I pause from the 24/7 dog-and-pony show organized by the Washington establishment for our entertainment to bring you a brief message from our sponsor. It concerns Lent, which began this past Wednesday. Many people, I suspect, regard the season of Lent — to the extent that they regard it at all — as a time of gloominess and privation. My friend Rev. George Rutler, Pastor of the Church of Our Saviour in New York, provided a useful correction to this popular misconception. “Lent,” he wrote in his column for February 26, “is a time for serious thinking. That does not mean morose thinking. Quite the opposite. Melancholia and even despair issue from living life superficially without engaging the profound mysteries that God sets before us. Serious thinking means that we take people seriously, and that means we take God seriously because He takes us seriously.”
Fr.
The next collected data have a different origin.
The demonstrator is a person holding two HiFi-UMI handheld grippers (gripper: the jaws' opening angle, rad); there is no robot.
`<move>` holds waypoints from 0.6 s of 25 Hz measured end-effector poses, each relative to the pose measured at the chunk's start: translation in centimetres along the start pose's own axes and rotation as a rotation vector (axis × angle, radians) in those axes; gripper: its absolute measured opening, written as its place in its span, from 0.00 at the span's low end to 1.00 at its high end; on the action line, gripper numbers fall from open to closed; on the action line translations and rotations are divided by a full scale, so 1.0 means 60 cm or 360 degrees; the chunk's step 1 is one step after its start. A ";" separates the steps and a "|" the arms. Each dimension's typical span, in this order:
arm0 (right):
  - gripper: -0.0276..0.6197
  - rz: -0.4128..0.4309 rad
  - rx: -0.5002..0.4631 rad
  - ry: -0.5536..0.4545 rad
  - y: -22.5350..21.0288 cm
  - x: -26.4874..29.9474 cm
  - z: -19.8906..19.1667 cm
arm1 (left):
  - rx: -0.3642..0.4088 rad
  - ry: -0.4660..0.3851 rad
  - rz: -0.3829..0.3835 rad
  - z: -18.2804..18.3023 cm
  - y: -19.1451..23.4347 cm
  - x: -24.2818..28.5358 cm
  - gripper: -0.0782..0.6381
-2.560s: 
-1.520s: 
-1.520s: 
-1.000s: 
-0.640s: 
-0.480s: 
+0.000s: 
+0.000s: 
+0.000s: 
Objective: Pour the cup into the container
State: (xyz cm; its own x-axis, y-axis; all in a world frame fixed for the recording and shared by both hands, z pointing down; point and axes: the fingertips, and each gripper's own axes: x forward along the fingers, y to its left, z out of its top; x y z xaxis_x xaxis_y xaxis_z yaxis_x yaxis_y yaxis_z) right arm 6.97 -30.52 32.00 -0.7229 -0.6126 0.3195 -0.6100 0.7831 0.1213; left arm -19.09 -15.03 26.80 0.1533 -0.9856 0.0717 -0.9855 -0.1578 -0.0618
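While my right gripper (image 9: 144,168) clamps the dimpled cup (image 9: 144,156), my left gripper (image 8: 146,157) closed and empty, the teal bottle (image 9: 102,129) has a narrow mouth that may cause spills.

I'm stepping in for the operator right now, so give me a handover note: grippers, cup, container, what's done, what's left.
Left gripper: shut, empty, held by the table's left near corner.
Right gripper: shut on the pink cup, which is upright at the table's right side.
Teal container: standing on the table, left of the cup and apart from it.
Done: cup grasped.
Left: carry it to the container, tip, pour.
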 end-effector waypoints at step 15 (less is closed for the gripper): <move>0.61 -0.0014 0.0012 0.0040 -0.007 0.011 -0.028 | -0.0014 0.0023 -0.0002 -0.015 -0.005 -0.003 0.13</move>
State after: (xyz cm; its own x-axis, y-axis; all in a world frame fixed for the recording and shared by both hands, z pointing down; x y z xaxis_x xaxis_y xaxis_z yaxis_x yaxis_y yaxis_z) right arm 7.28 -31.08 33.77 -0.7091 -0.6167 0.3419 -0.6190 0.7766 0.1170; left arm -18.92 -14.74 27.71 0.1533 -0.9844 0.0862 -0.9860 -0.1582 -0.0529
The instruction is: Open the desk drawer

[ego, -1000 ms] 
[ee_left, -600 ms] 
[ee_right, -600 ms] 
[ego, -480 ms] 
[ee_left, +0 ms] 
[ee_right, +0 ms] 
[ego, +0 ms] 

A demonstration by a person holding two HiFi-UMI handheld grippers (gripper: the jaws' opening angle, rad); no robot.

Rutler’s column put me in mind of a splendid little collection of essays about the seven deadly sins that was organized by The Times (the real one, in London, not the silly New York avatar) in the early 1960s. Angus Wilson, Edith Sitwell. Cyril Connolly, Patrick Leigh Fermor, Evelyn Waugh, Christopher Sykes, and W. H. Auden weighed in, respectively, on Envy, Pride, Covetousness, Gluttony, Sloth, Lust, and Anger. Ian Fleming, he of the James Bond novels, had the idea for the series and provided a foreword to the volume, the critic Raymond Mortimer an introduction.
All of the contributions are worth reading, but I thought in particular of Evelyn Waugh’s observations about Sloth when reading Fr. Rutler’s column. As Waugh notes, we modern folks seldom mention the word sloth. If we think of it at all, it is as “a mildly facetious variant of ‘indolence,’ and indolence,” Waugh continues, “so far from being a deadly sin, is one of the most amiable of weaknesses.” Indeed, “most of the world’s troubles seem to come from people who are too busy.”
But Sloth is not indolence. The Latin equivalent, acedia, is defined by St. Thomas as tristitia de bono spirituali: sadness in the face of spiritual good. In this sense, Sloth betokens not so much indolence as rejection. Waugh makes the essential connection:
Man is made for joy in the love of God, a love which he expresses in service. If he deliberately turns away from that joy, he is denying the purpose of his existence. The malice of Sloth lies not merely in the neglect of duty . . . but in the refusal of joy. It is allied to despair.
The other melancholy Dane, Søren Kierkegaard, dilated early and often on the insidious nature of despair in cheery volumes with titles like The Sickness Unto Death and The Concept of Dread. But Evelyn Waugh, like Fr. Rutler, touches on another dimension of the subject: the animating center of Sloth, which is the primal refusal of the good. (Not for nothing did Milton make non serviam — “I shall not serve!” — Lucifer’s most memorable expostulation.)
It is often thought that Lent is a time when Christians deny themselves pleasures and “give things up.” Maybe so. But often the most difficult thing to abandon is the dubious pleasure of saying no to joy. Lent, as Fr. Rutler says, is a time for serious thinking, which is not the same as gloomy or morose thinking. On the contrary: cf. Genesis 1:31 “God saw everything he had made, and, behold, it was very good.”